En cours de route, le lecteur aura, lui aussi, fait l’expérience de la limite du conscient et de l’inconscient, du sens et du non-sens, du nocturne et du diurne, du formel et de l’informe. Il aura su que le « mouvement de la nuit ne cesse pas avec le jour. » Il se sera reconnu dans le « plus commun des amoureux », homme éveillé encore habité par ses rêves de la nuit et préparant sans le savoir ceux de la prochaine. Dernier « conseil » : rêver son amour les yeux ouverts.

Henri Normand
Les amours d’une mère

À travers les figures de trois mères – la Dolorosa, conçue par Iacopone da Todi, la Gloriosa, élaborée au long des siècles par le catholicisme, l’Amoureuse, imaginée par Stefan Zweig –, le psychanalyste Henri Normand accompagne nos récits des représentations de la mère – celle, bien réelle, de chacun, comme celle, tutélaire, de l’imaginaire collectif.

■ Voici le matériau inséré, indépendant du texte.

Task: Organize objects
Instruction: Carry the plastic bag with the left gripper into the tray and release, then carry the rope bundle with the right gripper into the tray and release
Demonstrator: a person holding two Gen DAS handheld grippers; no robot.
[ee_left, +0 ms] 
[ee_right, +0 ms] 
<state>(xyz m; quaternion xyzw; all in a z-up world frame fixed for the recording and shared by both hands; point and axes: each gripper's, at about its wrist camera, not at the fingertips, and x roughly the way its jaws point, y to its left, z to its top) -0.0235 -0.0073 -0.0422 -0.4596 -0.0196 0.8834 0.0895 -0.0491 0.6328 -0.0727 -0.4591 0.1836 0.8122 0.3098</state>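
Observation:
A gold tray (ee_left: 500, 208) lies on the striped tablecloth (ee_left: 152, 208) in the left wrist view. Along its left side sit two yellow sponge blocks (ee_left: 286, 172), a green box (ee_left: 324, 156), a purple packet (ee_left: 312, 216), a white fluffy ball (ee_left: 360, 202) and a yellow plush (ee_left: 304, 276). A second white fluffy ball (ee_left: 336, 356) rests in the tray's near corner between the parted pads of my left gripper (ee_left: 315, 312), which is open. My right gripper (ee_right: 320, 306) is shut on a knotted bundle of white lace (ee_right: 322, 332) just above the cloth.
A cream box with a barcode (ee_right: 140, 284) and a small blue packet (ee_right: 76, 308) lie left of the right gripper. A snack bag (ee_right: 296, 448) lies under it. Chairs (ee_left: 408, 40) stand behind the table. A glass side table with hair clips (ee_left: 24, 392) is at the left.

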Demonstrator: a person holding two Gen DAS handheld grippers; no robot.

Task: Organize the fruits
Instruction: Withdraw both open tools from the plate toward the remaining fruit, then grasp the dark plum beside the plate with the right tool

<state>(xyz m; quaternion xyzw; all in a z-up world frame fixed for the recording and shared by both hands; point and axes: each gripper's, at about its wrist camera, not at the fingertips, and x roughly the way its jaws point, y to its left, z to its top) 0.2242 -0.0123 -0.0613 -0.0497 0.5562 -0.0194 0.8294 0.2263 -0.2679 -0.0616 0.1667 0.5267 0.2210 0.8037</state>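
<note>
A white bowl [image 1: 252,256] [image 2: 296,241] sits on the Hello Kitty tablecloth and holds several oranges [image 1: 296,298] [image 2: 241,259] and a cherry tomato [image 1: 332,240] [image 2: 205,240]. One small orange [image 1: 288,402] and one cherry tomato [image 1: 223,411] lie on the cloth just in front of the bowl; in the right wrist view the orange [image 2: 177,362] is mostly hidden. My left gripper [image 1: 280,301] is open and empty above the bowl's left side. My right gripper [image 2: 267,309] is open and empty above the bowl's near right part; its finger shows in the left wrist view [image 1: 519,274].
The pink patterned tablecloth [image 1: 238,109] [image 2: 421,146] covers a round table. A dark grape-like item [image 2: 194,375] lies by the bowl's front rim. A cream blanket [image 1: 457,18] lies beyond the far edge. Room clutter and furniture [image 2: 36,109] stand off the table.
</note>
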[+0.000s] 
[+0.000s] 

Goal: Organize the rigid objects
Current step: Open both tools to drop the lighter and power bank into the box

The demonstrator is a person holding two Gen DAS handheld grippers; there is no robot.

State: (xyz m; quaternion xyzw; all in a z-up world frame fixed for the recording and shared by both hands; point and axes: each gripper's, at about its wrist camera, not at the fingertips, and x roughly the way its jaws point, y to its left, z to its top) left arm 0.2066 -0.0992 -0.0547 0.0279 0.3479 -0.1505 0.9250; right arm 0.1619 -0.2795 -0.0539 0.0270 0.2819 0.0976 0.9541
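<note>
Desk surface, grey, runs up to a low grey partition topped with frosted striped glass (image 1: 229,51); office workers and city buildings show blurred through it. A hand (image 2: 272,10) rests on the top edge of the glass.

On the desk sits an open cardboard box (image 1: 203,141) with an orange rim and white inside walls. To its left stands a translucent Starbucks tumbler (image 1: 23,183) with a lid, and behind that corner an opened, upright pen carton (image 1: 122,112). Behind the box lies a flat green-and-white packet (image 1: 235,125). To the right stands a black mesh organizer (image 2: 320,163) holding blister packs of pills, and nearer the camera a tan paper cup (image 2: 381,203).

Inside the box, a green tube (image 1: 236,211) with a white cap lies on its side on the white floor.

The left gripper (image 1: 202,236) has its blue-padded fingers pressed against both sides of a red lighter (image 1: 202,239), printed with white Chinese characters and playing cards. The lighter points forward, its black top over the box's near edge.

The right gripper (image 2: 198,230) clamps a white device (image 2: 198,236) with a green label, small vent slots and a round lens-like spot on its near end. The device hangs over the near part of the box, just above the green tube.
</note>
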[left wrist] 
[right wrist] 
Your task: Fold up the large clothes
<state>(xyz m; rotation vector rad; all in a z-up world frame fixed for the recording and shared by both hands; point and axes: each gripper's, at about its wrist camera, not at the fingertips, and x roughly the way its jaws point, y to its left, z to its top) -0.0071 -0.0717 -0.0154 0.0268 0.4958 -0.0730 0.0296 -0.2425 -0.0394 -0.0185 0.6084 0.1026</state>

Parmi les enfants que nous sommes tous, qui tolérerait le dérangement absolu que représente une mère unifiée, à la fois sexuelle, douloureuse et glorieuse ? Serions-nous parvenus à fragmenter en trois personnes une idée inadmissible ?

Theodor W. Adorno
La psychanalyse révisée
suivi de
Jacques Le Rider
L'allié incommode

En 1946, dans une conférence faite à la société psychanalytique de San Francisco, traduite ici pour la première fois, l’un des derniers représentants des Lumières défend la grandeur de Freud. Theodor W. Adorno, que l’on tenait pour plutôt acerbe à l’égard de la psychanalyse, prend position en faveur d’une radikale Psychoanalyse contre ceux qu’il nomme les « révisionnistes néo-freudiens » dont la pensée « frappée au coin de l’anodin » et les formulations du niveau d’un « courrier des lecteurs » ne sont pas tolérables à qui essaie de comprendre les rapports entre la société et l’individu après Auschwitz. Les ennemis de Freud « pactisent avec le bon sens », « confirment les préjugés sociaux », ne se « distinguent plus guère de l’indignation bien-pensante » : ils sont « universellement acceptables ».

Pierre Bergounioux
Où est le passé
Entretien avec Michel Gribinski

Dans un entretien où le désaccord s’expose en toute confiance, Pierre Bergounioux évoque les lieux du passé : ceux, passionnés, de son enfance tandis que les adultes dormaient les yeux ouverts, ceux de l’Histoire qui nous a faits – et défaits. Pour rallier le seul temps réel, le présent, il a fallu clarifier le passé, situer hors de soi ce qui se confondait avec nous, qu’on prenait pour soi. La clarification est de chaque instant. Elle va droit.